- **Exercise**
Within the data below, copy each line where the string "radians" is found.

[Material supplied — start]

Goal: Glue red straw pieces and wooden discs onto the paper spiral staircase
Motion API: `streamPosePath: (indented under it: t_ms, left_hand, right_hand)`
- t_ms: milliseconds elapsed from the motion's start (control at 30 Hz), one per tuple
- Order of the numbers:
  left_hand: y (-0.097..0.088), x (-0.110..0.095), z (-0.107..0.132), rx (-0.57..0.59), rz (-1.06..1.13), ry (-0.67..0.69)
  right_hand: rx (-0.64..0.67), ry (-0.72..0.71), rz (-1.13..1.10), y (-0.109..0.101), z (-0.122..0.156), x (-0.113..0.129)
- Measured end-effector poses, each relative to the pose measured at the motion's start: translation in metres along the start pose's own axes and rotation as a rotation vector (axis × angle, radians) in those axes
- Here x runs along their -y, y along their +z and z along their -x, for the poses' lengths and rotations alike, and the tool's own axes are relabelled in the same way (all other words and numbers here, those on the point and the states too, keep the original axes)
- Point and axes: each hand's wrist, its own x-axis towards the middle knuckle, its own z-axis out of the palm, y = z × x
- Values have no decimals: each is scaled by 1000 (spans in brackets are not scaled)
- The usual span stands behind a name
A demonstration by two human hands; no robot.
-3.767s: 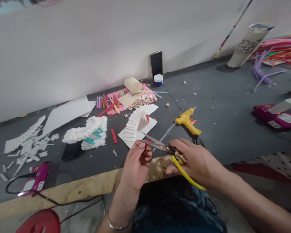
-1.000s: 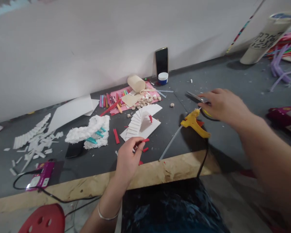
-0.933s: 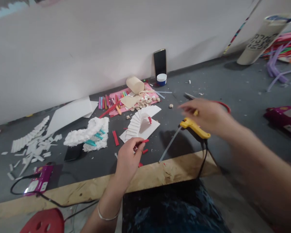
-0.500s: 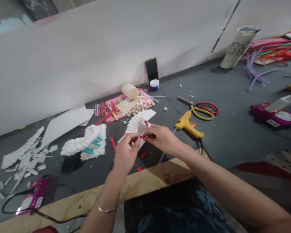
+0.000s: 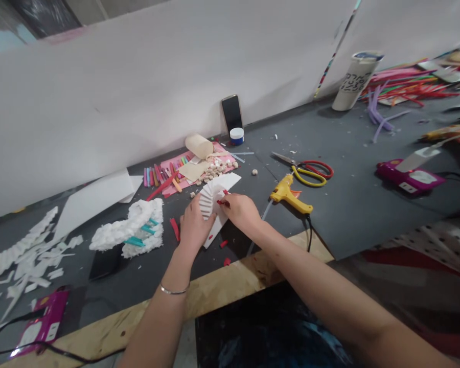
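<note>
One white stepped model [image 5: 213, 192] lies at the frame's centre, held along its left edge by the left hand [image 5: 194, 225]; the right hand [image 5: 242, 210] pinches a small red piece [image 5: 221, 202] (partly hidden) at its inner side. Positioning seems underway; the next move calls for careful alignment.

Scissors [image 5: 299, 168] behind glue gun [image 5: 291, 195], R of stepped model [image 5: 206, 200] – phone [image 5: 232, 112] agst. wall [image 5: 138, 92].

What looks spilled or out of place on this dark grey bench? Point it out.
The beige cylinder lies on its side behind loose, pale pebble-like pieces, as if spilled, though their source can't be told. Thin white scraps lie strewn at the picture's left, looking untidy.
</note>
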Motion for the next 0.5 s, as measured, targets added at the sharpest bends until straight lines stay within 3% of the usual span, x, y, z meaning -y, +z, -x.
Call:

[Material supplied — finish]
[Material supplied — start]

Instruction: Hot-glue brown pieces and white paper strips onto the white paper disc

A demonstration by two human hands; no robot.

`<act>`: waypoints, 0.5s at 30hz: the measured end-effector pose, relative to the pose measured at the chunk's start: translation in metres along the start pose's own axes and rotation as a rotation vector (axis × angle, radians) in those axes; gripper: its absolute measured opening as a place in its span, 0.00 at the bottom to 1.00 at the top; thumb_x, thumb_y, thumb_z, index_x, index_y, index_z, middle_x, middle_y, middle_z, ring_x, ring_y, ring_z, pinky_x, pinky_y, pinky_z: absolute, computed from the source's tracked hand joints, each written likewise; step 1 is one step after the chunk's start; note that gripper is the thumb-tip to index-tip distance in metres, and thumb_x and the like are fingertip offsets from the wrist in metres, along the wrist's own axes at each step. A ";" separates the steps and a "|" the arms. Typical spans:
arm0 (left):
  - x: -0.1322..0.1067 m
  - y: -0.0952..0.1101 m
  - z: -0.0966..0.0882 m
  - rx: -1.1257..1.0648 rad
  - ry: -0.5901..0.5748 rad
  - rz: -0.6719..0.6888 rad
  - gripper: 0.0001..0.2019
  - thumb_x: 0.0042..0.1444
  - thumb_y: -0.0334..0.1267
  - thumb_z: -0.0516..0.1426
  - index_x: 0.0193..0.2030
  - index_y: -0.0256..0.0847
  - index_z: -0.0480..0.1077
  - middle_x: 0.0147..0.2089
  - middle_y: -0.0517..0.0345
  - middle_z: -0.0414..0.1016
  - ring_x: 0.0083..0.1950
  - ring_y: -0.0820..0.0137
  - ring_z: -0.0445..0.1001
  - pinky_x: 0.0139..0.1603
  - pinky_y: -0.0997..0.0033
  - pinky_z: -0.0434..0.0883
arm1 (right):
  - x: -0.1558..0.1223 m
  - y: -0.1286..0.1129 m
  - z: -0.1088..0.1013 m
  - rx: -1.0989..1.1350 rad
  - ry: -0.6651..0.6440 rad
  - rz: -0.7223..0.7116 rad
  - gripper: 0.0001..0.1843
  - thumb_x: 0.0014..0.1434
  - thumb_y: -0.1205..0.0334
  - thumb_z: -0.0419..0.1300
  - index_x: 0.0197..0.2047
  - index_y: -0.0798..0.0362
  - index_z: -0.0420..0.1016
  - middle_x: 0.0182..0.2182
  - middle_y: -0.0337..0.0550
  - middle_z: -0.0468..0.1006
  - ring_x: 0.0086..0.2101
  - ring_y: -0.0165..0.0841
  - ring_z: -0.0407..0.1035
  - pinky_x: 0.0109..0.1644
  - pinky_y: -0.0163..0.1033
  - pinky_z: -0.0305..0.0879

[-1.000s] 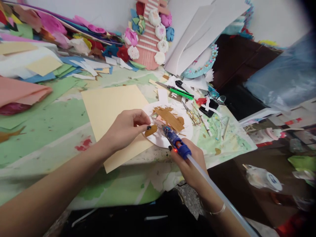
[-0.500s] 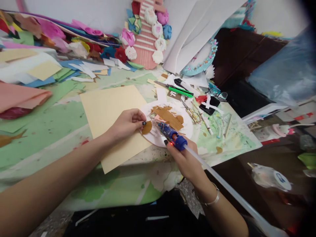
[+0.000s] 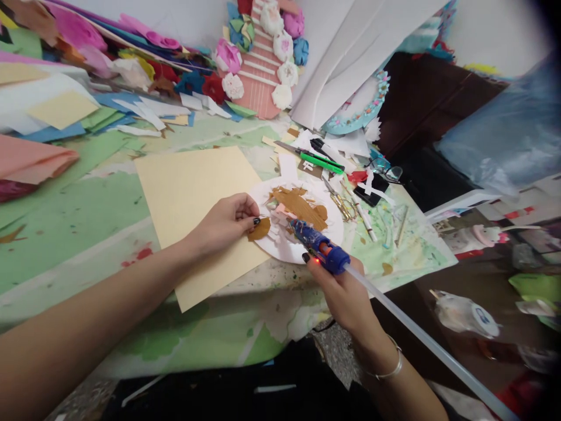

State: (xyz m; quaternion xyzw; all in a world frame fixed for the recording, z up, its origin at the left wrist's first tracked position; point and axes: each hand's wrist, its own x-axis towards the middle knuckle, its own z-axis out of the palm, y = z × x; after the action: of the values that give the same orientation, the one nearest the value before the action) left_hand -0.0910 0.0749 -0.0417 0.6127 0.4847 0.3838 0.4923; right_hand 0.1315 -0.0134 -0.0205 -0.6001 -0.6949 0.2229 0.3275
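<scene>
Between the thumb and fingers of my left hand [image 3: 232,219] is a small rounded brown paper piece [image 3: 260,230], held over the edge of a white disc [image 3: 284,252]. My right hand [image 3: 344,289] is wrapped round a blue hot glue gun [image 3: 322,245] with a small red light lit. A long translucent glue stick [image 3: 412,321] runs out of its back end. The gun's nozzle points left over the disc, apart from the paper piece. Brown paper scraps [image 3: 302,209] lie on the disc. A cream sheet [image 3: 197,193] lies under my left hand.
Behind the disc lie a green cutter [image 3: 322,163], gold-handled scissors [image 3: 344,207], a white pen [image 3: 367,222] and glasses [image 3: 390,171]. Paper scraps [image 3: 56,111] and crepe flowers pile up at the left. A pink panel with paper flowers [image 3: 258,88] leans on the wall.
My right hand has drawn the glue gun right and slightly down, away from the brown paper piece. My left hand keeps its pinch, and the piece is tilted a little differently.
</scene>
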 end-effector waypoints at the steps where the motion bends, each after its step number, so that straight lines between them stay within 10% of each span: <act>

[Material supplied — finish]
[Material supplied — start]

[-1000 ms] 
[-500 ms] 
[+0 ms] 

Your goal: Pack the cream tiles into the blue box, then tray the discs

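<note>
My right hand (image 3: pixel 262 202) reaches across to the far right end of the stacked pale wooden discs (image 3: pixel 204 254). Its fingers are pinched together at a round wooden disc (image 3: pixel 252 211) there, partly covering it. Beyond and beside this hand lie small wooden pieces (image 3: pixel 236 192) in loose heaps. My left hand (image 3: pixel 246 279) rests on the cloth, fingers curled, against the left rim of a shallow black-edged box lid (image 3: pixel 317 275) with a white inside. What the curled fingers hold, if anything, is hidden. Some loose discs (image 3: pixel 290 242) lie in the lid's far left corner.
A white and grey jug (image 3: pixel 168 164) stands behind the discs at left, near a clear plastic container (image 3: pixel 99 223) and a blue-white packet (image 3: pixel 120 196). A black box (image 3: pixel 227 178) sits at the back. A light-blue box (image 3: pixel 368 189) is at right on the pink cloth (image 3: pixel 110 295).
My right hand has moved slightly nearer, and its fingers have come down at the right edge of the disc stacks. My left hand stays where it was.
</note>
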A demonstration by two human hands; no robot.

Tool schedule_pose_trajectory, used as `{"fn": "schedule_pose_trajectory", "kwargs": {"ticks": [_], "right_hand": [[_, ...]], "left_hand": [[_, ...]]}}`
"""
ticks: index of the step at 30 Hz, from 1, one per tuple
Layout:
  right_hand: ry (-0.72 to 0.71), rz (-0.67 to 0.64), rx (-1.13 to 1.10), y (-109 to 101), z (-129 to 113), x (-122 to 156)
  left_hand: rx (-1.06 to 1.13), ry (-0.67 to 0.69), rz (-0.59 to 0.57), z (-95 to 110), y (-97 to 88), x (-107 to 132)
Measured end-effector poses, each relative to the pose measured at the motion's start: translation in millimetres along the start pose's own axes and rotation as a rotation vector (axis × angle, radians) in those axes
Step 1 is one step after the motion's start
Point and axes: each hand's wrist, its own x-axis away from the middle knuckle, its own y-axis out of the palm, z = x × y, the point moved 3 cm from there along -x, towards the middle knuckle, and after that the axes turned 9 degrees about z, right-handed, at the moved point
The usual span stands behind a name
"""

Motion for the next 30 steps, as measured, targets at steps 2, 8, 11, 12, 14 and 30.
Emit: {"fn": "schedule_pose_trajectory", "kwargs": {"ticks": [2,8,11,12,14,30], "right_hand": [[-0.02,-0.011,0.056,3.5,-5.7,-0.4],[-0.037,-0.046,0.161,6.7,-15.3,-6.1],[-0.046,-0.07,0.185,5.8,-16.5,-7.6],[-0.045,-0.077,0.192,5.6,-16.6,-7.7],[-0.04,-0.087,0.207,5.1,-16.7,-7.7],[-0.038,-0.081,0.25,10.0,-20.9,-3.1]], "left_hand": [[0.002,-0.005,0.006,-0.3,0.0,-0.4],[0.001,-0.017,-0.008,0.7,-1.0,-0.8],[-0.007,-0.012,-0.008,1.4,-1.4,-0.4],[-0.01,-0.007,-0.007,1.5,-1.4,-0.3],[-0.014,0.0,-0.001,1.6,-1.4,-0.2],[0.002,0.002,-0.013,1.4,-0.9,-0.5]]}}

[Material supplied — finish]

- **The completed task**
- Measured end-effector poses, each relative to the pose measured at the motion's start: translation in metres along the start pose's own axes and rotation as a rotation vector (axis × angle, radians) in those axes
`<act>`: waypoints, 0.5s at 30hz: the measured end-effector pose, relative to the pose measured at the chunk's start: translation in metres along the start pose's own axes and rotation as a rotation vector (axis × angle, radians) in those axes; gripper: its absolute measured opening as a place in its span, 0.00 at the bottom to 1.00 at the top; thumb_x, thumb_y, thumb_z, index_x, index_y, index_z, middle_x, middle_y, middle_z, ring_x, ring_y, ring_z, pinky_x, pinky_y, pinky_z: absolute, computed from the source's tracked hand joints, each written likewise; step 1 is one step after the chunk's start; note that gripper is the thumb-tip to index-tip distance in metres, and thumb_x and the like are fingertip offsets from the wrist in metres, along the wrist's own axes at each step. A ";" separates the steps and a "|" the arms. Typical spans:
Measured end-effector poses, each relative to the pose measured at the motion's start: translation in millimetres along the start pose's own axes and rotation as a rotation vector (axis × angle, radians) in those axes

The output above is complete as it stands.